Por essas razões, os estudos de recuperação de função após lesões ou traumas neurais, que abordam a análise de casos clínicos e de modelos animais da plasticidade neural, constituem um outro conjunto importante de investigações (Cuello, 1997; Finger & Almli, 1982; Geschwind, 1984; Stein, Finger & Hart, 1983). No laboratório, os estudos experimentais com animais que avaliam a organização estrutural do SNC após lesões fornecem modelos úteis para o estudo dos mecanismos, das mudanças anatômicas e funcionais subjacentes à recuperação de função ( Kolb & Whishaw, 1989).

Recuperação de alterações comportamentais induzidas por lesão no SNC

Diferentes classes de comportamento motor têm sido analisadas no estudo da reorganização do substrato neuroanatômico da recuperação comportamental após lesão no SNC. A locomoção, por exemplo, constitui uma dessas classes comportamentais. A organização de padrões locomotores ocorre a partir de estímulos espaciais e proprioceptivos, que são processados e integrados pelos dois hemisférios cerebrais, em áreas corticais somatossensoriais e motoras bem como em outras estruturas que compõem os sistemas motores (medula espinhal, tronco encefálico, cerebelo, tálamo, núcleos da base). Toda essa integração neural envolve uma modulação neuroquímica muito sutil com a ação de diferentes neurotransmissores, dentre os quais a dopamina tem uma função primordial. Um conjunto importante de neurônios que sintetizam e liberam a dopamina encontra-se na substância negra (SNe), uma estrutura localizada no mesencefálo. Esses neurônios dopaminérgicos projetam-se para os núcleos da base e seus axônios constituem o sistema dopaminérgico negroestriatal. Se houver lesão na SNe em apenas um dos hemisférios, ocorrerá um desequilíbrio inter-hemisférico na modulação dopaminérgica da motricidade, resultando em dificuldades de locomoção e no aparecimento de um comportamento rotacional em torno de si mesmo, contínuo, estereotipado e assimétrico. A análise desse comportamento rotacional induzido por lesões no sistema motor tem sido útil para estudo de neuroplasticidade e, inclusive, como modelo animal de patologias como a síndrome de Parkinson (Schwarting & Huston, 1996).

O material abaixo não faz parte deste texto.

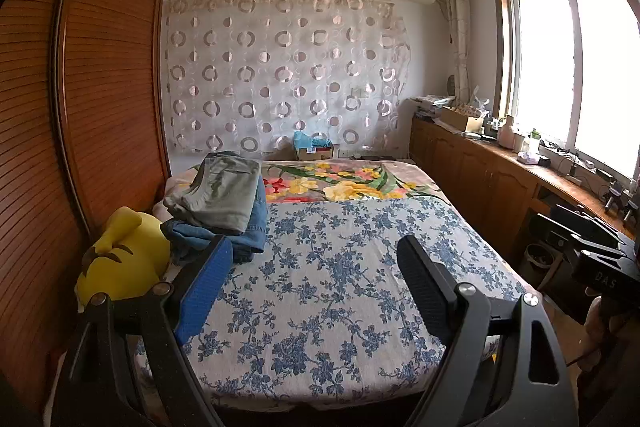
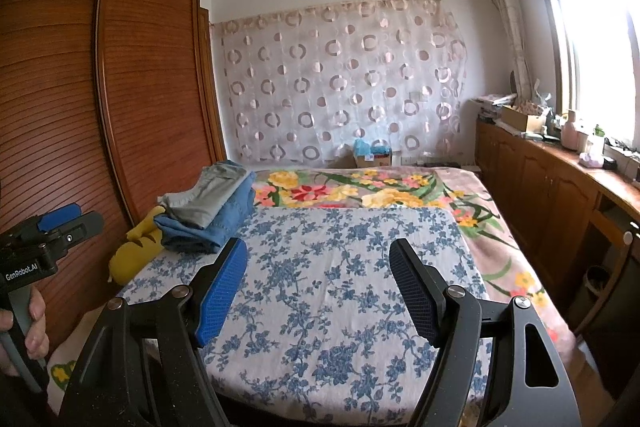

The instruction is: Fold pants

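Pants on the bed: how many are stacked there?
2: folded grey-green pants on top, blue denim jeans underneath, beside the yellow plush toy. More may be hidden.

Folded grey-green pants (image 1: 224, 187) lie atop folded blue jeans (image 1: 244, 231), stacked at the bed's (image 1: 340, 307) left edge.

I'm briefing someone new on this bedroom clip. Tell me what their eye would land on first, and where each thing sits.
The bed fills the middle, with a blue-flowered sheet in front and a bright floral blanket behind. At its left edge sits a stack of pants, grey-green on blue denim, beside a yellow plush toy against the wooden wardrobe. The open left gripper and right gripper frame the foreground, both empty.
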A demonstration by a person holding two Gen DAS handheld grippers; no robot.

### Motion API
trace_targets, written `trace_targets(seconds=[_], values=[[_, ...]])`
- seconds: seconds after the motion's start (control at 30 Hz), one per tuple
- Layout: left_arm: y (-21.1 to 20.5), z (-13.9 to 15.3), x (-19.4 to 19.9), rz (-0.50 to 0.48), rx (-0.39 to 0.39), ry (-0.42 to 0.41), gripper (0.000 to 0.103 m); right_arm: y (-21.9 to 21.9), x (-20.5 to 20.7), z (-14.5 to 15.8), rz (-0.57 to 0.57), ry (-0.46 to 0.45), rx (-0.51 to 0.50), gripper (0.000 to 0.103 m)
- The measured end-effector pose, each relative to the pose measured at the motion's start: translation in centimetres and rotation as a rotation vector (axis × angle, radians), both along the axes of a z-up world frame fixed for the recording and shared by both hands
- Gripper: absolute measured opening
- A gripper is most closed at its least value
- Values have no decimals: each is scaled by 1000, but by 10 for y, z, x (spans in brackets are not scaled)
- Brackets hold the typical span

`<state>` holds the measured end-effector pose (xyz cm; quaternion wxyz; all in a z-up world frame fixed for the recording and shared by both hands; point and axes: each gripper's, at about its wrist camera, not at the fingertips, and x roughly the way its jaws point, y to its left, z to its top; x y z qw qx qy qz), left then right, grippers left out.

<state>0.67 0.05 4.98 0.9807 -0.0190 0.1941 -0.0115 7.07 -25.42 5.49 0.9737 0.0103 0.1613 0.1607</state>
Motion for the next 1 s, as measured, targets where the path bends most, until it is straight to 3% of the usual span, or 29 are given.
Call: trace_targets(seconds=[1.0], values=[[0, 0, 1, 0, 1, 3, 85, 1, 0, -1, 3, -5, -1, 75]])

Morgan, Nomikos e Huston (1991) analisaram as mudanças no sistema dopaminérgico negroestriatal subjacentes à recuperação da simetria do comportamento rotacional em ratos induzido por lesão. Usaram injeção unilateral de uma substância que provoca a morte de neurônios dopaminérgicos do sistema negroestriatal. Após as lesões, foram analisadas diferentes categorias de comportamento, incluindo a não ocorrência, a diminuição ou a manutenção do comportamento assimétrico durante os testes. Os animais que mostraram recuperação do comportamento de rotação, ou seja, a diminuição da assimetria, reduziram o número de rotações ipsilaterais à lesão e, com o tempo, aumentaram o número de rotações contralaterais. A análise histológica usou um marcador neuronal retrógrado (captado nos terminais das fibras pré-sinápticas e transportado até o corpo celular), injetado nos núcleos da base. Assim, foi possível observar que os animais que mostraram a recuperação comportamental apresentaram maior número de células marcadas na SNe. Esses dados sugeriram que os axônios remanescentes à lesão desenvolveram ramificações e estabeleceram novos contatos sinápticos, um dos processos que caracterizam a plasticidade pós-lesão. Ou seja, após a lesão ocorreu uma recuperação comportamental correlacionada com mecanismos celulares e processos fisiológicos relacionados com a formação de novas sinapses e alterações funcionais daquelas sinapses remanescentes.

Desenvolvimento, aprendizagem e correlatos neuroanatômicos pós-lesão

O desenvolvimento do sistema nervoso é caracterizado por mudanças que normalmente são consideradas como evidências da plasticidade do sistema. Durante a embriogênese são gerados números excessivos de neurônios e, por isso, uma grande parte desses é eliminada por um processo de morte celular que é regulado geneticamente e que resulta num ajuste fino da população neuronal (Oliveira, 1999). Após o nascimento, ocorre a regulação da população e da circuitaria neuronal em momentos que são considerados períodos críticos no desenvolvimento. Ou seja, durante esses períodos são definidas tanto a sobrevivência de neurônios que estabeleceram contatos sinápticos eficientes quanto a manutenção dessas sinapses. Essa regulação da circuitaria neural resulta de uma coordenação sutil e complexa entre as atividades dos elementos pré- e pós- sinápticos, que garantem a integridade e a plasticidade do neurônio.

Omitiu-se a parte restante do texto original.